WHAT IS REQUIRED ::
Find the line holding "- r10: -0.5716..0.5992" in the entries below. Give it again exactly, along with every line after it up to and including the line holding "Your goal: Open".

DATA TO PROCESS ::
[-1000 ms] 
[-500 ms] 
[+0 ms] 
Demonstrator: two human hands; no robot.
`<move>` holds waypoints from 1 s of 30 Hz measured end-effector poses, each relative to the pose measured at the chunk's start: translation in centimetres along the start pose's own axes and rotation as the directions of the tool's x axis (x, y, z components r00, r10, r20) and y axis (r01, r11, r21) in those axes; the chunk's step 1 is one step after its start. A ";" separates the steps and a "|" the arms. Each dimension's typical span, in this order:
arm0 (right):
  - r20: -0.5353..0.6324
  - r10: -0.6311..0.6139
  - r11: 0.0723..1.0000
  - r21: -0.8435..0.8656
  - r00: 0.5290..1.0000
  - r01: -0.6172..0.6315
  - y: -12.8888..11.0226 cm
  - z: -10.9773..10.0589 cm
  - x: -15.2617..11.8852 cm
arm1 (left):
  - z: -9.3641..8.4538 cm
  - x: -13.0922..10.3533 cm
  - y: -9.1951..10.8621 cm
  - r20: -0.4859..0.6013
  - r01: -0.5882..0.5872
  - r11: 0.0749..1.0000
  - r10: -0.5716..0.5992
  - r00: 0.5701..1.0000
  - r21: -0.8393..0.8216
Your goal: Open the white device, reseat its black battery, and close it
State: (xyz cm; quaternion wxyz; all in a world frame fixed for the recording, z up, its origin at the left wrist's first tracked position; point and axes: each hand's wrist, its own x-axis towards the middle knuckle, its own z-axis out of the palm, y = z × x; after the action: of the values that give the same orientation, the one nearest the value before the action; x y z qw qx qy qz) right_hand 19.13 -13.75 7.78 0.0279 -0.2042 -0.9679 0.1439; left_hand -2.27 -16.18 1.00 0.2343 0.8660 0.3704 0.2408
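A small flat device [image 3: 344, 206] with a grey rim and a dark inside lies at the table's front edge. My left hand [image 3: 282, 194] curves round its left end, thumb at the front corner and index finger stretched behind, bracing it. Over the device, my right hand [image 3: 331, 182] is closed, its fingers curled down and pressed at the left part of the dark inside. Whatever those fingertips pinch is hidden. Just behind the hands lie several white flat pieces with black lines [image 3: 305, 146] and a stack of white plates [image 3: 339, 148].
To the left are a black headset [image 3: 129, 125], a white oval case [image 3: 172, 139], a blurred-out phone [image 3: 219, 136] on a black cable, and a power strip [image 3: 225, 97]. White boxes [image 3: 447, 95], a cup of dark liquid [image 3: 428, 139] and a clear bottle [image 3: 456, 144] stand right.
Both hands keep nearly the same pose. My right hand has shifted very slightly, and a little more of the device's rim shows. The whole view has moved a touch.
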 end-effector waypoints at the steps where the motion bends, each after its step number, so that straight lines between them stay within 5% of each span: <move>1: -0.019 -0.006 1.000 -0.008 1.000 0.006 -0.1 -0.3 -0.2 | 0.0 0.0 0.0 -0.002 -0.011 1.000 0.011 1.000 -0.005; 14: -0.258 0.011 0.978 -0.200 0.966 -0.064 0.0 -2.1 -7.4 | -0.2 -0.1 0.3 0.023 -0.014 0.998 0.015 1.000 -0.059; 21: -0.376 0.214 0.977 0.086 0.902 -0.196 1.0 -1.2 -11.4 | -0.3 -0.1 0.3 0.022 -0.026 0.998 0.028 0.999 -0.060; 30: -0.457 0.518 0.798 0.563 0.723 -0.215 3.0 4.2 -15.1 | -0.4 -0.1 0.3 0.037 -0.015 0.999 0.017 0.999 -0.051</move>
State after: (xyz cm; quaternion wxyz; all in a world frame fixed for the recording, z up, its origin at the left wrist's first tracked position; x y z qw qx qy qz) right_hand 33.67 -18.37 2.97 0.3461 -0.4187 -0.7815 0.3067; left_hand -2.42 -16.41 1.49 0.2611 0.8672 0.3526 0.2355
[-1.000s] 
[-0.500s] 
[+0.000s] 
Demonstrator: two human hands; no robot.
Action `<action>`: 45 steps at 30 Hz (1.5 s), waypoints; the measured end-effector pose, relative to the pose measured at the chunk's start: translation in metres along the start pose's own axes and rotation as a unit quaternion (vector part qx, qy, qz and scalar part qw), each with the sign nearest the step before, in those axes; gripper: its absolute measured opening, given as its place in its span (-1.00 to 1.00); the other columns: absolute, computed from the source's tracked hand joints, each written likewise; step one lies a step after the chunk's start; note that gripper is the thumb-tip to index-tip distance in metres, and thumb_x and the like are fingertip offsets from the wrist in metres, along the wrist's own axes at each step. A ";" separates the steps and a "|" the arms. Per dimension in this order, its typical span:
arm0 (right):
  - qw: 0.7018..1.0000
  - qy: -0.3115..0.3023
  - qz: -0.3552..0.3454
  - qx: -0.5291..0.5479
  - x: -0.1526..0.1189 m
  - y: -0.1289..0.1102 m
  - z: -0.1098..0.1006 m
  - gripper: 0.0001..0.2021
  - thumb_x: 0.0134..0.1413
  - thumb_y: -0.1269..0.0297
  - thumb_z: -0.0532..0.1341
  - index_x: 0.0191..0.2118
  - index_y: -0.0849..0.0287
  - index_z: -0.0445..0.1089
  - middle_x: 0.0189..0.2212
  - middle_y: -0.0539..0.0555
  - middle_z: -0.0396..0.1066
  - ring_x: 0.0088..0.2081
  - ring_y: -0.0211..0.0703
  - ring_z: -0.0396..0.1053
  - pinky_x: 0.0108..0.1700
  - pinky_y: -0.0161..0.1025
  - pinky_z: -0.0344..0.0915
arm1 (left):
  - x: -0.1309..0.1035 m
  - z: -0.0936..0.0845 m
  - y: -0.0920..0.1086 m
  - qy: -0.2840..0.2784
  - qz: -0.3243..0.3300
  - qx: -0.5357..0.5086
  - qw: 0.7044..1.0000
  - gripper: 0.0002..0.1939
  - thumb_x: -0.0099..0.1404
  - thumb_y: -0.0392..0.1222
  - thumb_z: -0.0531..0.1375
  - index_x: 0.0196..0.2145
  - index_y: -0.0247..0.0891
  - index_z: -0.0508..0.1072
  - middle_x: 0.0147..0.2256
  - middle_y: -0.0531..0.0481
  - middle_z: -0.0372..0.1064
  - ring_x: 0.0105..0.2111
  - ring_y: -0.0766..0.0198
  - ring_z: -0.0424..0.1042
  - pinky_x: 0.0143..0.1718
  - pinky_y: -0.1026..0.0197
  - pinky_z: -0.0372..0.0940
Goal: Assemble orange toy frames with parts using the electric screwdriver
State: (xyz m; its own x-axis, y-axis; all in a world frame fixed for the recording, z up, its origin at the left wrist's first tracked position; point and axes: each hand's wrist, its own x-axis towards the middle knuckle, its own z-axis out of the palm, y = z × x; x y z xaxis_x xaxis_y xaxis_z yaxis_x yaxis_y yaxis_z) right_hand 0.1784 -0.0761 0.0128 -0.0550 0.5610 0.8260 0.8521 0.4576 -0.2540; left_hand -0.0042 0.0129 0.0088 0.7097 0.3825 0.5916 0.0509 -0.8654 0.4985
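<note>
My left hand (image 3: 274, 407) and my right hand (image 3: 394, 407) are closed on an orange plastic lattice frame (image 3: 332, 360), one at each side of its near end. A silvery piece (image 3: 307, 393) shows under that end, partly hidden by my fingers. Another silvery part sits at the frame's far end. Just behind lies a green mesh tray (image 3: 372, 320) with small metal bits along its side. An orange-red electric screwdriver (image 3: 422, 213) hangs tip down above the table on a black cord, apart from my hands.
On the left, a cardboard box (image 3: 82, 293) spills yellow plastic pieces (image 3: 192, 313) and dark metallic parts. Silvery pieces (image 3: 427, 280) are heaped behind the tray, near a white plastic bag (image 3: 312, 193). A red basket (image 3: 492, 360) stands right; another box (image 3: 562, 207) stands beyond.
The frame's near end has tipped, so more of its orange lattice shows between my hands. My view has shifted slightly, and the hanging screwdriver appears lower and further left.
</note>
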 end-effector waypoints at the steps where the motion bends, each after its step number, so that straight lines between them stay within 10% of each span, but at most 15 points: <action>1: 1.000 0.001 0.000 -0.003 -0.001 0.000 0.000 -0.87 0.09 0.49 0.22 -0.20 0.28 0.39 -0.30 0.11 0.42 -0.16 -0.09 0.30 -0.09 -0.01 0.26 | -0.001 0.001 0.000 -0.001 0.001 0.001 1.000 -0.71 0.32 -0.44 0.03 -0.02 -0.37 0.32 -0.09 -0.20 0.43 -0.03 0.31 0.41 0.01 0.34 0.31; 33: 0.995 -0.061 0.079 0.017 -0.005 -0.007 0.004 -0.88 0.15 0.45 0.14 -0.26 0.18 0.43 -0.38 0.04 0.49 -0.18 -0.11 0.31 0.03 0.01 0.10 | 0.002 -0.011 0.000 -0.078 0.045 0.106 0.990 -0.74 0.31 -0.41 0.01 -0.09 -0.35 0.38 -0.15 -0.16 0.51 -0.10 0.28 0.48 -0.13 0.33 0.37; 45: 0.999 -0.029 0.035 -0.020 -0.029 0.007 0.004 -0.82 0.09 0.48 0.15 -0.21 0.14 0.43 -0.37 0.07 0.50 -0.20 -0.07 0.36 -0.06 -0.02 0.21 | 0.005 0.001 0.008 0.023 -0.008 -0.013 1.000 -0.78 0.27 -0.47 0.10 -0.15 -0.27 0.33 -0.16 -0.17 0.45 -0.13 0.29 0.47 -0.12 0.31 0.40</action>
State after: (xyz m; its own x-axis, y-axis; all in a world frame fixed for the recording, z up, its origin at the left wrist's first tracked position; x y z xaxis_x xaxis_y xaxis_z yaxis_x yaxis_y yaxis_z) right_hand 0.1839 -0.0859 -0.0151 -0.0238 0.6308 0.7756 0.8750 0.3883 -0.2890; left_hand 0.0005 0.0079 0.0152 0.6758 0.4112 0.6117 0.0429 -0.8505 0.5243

EXERCISE RESPONSE ::
  - r10: -0.5716..0.5992
  - r00: 0.5701..1.0000
  - r21: -0.8393..0.8216
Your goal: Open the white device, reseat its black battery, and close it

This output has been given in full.